# White river access?



## Crazy Axe (Mar 11, 2007)

I am salmon fishing for a couple of days out of Whitehall and I was wondering if there might be any public access spots I could hit up the white river from shore when we're not out on the boat?
I saw a fishing bridge just at the mouth of the river, at the eastern end of white lake. I'm definitely gonna stop out there, but it looked crowded.
I would love a place I could park and walk a mile up/down stream and fish. I would be targeting walleye/smallmouth and no I don't wanna know any specific holes, just places I can get to the river around here.
I tried to check aerial views using google earth but it doesn't look like there is much I can get to.

I was looking at duck lake state park, and it looks like there's a few spots I can get to from shore. I prefer moving water though..

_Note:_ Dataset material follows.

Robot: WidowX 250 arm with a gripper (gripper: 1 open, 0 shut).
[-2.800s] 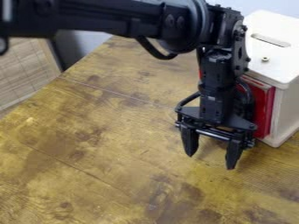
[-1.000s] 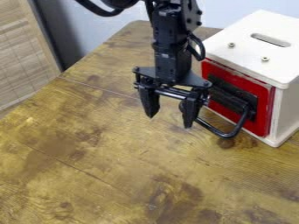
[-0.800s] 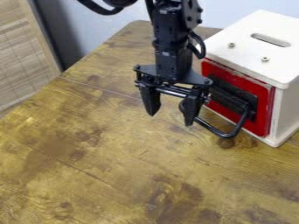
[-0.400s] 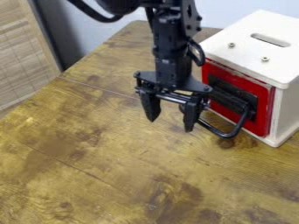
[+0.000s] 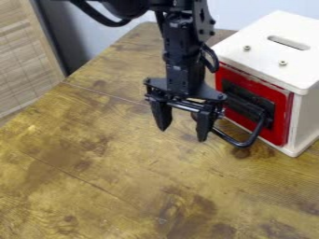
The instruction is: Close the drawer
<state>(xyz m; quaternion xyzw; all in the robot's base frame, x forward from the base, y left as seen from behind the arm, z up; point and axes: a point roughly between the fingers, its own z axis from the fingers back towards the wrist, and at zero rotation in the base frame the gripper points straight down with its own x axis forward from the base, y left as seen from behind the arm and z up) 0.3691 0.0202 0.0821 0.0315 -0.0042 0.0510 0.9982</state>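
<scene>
Arm point(image 5: 181, 42) enters from the top edge of the view, its upper part dark and cut off by the frame. From there it drops close to vertical, joint housings stacked one above another, down to the gripper point(image 5: 184, 119). A black cable point(image 5: 93, 13) loops out at upper left of the arm; another bends along its right side.

Gripper points down toward the worktop point(image 5: 100, 159), its crossbar running slightly downhill to the right. Two dark fingers point(image 5: 162, 114) hang from the bar, spread wide, bare worktop seen between them; nothing held. Height of the tips over the wood: cannot tell.

Drawer point(image 5: 253, 104) sits in the white box point(image 5: 281, 56) at right, red front with black panel, the front face roughly level with the box's edge. Its black U-shaped handle point(image 5: 249, 140) juts out toward the lower left. Right finger in view is near the handle's left end; whether they touch, cannot tell. Box top shows one slot and small screw heads. Slatted panel point(image 5: 25, 56) at far left, beyond the worktop's edge.
</scene>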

Oh.. and.. the main reason I'm not going to be salmon fishing the river is because A. I don't really know how to catch them in the river, and as a result do NOT want to end up snagging anything, and B. hopefully I will have my limit from being out on the boat for the day (plus walleye are my favorite fish to catch and eat  )

One more thing.. I've heard white lake is a good walleye fishery, but is there anywhere from shore I can access it and have ANY chance of catching anything? I have yet to do well fishing for eyes in still water.. hence another reason I'd like to hit the river...


----------



## Crazy Axe (Mar 11, 2007)

Did more searching and found what looks to be an access off of Fruitvale rd?


----------



## Ranger Ray (Mar 2, 2003)

> Fruitvale rd


 Its private. White River Campground owns it. You can get a pass from them for a small fee. Lots of public access area around the Pines Point area. Lot further upstream though.


----------



## quest32a (Sep 25, 2001)

Try and keep some of the specifics to PM's guys. Per the site rules of not naming any access points on smaller rivers.


----------



## FlyFishingAttorney (Dec 26, 2007)

sirslurpee said:


> I am salmon fishing for a couple of days out of Whitehall and I was wondering if there might be any public access spots I could hit up the white river from shore when we're not out on the boat?
> I saw a fishing bridge just at the mouth of the river, at the eastern end of white lake. I'm definitely gonna stop out there, but it looked crowded.
> I would love a place I could park and walk a mile up/down stream and fish. I would be targeting walleye/smallmouth and no I don't wanna know any specific holes, just places I can get to the river around here.
> I tried to check aerial views using google earth but it doesn't look like there is much I can get to.
> ...


Duck Lake is one of the prettiest lakes in the State, in my opinion. The fishing is pretty good for bass, pike and panfish and this is the best time of year to fish it from shore.

If you have waders, there is a nice beach on the north side of Duck Lake. You can get in there and wade a good distance. I've had really good luck on 1/4 oz gold Rat-L traps. I once hooked a monster bluegill in October on a lure that was only slightly smaller than that fish. I let him go and he may still be swimming in that lake.

Good Luck


----------



## fsutroutbum (Apr 20, 2008)

Duck Lake is very clear and it can be tough fishing on bright sunny days. I have fished it with a fly rod and also with ultra light spinning gear. The bottom at the northeast corner gets a bit soft but most of the rest of the lake is hard sand. September is a good time to fish it. Flyfishing attorney is right there are some nice gills in that lake. I have caught a number of bass in the 4 and 5 lb range and lost some flies to northerns off the weed beds. There is also access on the east end off Nestrom Road where a park is located. The boat ramp at the NW corner is a good ramp and can handle some fair sized boats. It is a state park at that area so be prepared to pay a fee.


----------